On the side of the feed store driveway was a hutch swarming with chicks from 1-3 weeks in age. There was no lamp above the unit, and the nest area was just sheet metal with no insulation, so one chick was already dying. The cage was also very soiled.
I could see a few signs of mild cocci (pale faces), but no bloody droppings were visible.
These are commercial blacks and ISA browns, with either some leghorn x or perhaps male ISA browns in the mix. They were apparently hatched in local kindergartens where hatching eggs has become very popular. The chicks have been either donated or sold (probably donated) to the local feed store by whoever runs the hatching business, and are unsexed. I feel there's a good chance they haven't come into contact with anything nasty except the cocci (which is everywhere), and so I picked out 6 of the healthiest looking to take home.
However after setting them up in the brooder, I felt guilty about the remaining ones having fewer live bodies to help them keep warm, so I went back and bought the rest. The woman in charge let me have the lot for a low price; I don't think she wanted to set up a brooder lamp and she was obviously upset about the dying one. Thus I've ended up with 20 chicks, some of which will be males, and some of which are looking a little pale.
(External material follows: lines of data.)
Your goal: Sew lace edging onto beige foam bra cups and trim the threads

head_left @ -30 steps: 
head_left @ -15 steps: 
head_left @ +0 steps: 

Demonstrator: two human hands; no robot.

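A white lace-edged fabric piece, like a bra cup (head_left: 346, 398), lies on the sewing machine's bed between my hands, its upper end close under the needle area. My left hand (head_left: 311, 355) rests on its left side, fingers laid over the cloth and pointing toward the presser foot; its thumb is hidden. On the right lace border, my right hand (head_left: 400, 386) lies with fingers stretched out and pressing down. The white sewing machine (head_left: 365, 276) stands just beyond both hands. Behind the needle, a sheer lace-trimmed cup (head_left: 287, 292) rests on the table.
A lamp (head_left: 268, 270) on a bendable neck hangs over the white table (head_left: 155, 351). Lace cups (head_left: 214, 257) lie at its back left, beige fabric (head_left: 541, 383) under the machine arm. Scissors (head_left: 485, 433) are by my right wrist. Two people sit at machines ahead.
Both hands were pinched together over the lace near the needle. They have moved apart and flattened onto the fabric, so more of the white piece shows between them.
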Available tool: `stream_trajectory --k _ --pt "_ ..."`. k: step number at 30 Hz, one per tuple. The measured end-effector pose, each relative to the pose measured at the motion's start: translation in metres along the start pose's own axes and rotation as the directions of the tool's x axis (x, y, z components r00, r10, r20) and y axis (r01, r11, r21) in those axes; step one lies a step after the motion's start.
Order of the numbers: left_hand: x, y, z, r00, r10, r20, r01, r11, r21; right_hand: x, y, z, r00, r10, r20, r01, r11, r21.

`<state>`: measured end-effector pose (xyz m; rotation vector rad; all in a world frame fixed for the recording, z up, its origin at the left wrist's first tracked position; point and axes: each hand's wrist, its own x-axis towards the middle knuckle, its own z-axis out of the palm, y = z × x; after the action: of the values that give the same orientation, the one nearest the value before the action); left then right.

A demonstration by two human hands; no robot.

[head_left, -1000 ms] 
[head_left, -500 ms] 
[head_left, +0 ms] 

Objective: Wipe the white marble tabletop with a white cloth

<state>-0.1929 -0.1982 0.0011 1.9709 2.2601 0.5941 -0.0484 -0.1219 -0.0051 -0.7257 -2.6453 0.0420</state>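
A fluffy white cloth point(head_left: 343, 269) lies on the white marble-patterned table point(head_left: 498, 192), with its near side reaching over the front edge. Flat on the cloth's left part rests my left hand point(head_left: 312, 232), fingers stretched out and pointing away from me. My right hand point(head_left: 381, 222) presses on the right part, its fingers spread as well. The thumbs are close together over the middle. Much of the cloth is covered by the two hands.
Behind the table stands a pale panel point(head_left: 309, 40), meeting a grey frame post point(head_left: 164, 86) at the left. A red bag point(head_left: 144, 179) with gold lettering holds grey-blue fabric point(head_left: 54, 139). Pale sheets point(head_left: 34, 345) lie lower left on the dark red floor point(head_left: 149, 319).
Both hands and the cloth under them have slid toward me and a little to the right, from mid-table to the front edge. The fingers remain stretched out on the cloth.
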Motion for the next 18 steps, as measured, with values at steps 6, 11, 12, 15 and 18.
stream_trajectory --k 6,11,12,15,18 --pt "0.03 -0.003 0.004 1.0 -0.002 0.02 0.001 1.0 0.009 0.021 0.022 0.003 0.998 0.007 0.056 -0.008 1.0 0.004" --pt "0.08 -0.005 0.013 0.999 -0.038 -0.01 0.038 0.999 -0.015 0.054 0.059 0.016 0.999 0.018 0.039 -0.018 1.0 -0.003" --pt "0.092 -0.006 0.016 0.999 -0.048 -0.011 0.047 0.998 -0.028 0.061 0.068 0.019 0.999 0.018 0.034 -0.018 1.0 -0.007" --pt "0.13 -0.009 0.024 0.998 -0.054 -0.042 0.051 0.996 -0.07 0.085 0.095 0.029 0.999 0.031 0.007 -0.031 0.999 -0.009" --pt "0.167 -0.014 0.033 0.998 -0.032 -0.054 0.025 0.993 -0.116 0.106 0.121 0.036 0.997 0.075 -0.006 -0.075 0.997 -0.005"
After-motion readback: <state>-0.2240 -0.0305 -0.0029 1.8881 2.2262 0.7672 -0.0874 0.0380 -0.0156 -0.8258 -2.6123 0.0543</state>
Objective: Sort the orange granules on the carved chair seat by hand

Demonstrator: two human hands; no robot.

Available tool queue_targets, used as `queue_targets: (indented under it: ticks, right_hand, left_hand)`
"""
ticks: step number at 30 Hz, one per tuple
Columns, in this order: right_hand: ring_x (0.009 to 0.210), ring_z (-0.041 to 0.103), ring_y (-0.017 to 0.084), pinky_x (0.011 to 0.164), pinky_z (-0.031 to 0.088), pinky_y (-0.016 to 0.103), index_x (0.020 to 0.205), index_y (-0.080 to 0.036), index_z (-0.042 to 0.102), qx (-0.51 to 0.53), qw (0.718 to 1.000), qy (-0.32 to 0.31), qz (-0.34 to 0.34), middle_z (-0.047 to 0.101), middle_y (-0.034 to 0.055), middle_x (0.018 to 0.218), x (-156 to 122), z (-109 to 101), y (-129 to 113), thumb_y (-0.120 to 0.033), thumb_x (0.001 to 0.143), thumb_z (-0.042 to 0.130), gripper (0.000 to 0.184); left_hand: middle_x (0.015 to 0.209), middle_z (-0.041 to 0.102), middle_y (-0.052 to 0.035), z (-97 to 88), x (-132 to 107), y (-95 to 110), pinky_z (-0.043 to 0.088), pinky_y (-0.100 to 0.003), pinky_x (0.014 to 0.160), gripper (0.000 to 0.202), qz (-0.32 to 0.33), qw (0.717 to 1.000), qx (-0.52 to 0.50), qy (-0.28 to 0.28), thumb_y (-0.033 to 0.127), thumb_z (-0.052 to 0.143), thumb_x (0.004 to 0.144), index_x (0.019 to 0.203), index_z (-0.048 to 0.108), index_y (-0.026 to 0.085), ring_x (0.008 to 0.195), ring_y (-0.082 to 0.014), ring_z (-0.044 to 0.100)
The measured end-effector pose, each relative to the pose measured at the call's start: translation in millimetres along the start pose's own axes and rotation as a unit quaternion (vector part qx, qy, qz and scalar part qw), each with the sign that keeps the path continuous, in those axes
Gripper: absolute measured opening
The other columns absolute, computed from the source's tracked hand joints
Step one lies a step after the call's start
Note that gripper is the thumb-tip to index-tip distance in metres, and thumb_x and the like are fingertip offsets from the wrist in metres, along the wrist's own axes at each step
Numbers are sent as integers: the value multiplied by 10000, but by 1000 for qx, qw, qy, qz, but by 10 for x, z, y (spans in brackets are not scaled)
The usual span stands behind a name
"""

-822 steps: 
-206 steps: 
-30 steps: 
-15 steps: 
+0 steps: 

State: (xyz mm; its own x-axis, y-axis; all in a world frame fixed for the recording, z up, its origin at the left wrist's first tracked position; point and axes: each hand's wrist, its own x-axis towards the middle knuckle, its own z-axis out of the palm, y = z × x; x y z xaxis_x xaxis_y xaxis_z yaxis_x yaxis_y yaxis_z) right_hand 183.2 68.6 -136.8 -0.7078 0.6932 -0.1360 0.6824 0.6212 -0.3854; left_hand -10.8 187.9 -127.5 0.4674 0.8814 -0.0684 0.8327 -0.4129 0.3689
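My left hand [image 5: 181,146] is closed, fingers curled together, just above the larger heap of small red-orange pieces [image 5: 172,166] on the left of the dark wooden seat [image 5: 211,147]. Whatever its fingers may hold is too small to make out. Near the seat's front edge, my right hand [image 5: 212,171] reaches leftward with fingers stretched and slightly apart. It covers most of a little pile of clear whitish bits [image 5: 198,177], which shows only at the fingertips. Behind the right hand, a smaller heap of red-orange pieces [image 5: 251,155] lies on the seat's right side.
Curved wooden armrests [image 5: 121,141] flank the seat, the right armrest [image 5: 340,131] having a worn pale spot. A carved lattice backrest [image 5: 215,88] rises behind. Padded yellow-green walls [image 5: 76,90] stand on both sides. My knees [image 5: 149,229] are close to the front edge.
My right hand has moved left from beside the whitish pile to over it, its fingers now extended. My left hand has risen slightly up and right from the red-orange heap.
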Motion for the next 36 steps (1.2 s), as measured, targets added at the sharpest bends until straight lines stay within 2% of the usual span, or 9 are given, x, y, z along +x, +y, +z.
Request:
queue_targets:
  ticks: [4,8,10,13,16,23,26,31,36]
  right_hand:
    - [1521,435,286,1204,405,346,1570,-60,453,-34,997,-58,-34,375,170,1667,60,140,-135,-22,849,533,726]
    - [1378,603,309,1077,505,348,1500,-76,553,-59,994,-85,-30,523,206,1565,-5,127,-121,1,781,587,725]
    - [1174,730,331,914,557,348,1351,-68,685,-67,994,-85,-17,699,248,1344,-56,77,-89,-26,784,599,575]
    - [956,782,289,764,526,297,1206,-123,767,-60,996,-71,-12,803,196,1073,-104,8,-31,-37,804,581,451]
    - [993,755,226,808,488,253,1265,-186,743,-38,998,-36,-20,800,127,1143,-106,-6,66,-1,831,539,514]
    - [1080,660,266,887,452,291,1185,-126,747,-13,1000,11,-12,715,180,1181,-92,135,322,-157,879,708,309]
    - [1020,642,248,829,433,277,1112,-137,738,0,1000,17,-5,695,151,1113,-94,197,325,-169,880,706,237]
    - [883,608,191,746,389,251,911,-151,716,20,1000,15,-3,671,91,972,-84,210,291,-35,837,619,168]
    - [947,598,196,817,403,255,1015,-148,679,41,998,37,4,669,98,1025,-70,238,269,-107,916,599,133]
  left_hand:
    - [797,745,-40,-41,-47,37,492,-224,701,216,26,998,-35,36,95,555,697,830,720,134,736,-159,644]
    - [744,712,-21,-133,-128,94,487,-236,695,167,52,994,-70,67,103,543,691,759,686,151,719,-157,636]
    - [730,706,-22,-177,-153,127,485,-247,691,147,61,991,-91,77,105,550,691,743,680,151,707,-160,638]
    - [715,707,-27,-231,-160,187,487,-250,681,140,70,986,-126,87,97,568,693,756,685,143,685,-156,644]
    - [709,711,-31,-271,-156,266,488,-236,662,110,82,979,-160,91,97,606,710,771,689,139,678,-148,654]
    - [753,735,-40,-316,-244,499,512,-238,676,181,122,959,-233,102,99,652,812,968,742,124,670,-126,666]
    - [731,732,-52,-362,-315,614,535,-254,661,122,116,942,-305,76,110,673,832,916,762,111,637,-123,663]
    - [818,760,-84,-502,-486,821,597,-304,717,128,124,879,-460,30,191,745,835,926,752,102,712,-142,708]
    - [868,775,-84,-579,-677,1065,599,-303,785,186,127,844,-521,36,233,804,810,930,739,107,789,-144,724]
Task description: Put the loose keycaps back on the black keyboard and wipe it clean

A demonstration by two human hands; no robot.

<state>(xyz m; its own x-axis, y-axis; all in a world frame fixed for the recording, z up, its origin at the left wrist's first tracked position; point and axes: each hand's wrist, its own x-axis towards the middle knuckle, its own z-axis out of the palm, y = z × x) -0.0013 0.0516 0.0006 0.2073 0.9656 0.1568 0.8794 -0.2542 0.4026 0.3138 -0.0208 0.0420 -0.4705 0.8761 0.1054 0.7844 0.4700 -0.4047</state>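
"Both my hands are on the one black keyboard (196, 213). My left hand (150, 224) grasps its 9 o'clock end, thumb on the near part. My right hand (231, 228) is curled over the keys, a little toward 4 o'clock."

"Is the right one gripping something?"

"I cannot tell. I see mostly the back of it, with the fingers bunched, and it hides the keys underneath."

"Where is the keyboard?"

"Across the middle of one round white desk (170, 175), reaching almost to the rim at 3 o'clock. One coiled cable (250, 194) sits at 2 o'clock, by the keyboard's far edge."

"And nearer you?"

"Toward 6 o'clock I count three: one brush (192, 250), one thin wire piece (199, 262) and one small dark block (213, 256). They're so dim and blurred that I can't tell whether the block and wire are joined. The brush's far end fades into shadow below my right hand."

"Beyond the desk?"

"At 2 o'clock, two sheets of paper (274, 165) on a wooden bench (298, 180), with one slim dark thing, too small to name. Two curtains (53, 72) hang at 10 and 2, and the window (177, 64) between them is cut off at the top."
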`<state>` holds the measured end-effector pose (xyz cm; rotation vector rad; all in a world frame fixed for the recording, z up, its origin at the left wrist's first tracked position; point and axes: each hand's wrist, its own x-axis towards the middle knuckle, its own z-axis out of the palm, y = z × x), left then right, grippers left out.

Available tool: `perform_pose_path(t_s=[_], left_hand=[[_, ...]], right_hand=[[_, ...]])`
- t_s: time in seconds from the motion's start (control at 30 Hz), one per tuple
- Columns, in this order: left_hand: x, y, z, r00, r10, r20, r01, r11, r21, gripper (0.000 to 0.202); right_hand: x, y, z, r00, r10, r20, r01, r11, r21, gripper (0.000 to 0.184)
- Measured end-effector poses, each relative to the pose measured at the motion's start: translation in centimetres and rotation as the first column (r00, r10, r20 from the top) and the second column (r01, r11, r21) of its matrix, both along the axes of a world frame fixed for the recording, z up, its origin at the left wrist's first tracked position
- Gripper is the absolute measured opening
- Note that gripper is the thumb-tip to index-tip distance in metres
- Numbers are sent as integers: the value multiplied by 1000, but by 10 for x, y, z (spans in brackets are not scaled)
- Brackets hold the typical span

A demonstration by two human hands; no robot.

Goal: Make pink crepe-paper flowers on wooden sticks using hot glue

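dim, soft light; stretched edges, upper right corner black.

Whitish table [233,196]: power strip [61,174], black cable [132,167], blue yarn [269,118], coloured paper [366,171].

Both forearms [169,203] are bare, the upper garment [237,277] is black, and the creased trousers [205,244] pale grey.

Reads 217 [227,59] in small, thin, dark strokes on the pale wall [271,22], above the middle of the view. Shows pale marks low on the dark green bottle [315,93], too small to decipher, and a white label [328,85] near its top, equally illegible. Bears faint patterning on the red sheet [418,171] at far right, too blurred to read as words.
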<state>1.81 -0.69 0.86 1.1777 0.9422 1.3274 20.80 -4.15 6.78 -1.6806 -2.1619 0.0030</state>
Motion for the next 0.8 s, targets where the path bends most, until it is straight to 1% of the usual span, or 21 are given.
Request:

I do need extra layers for next year, so this wasn't entirely an impulse purchase. Roosters are also welcome here as I'm often looking for healthy layer types (nobody likes to raise them to adulthood, so they can be scarce as hens' teeth when wanted). If too many turn out to be roosters, the extras will become table birds after a decent life on healthy food and a respectful humane death. I'm comfortable with all that.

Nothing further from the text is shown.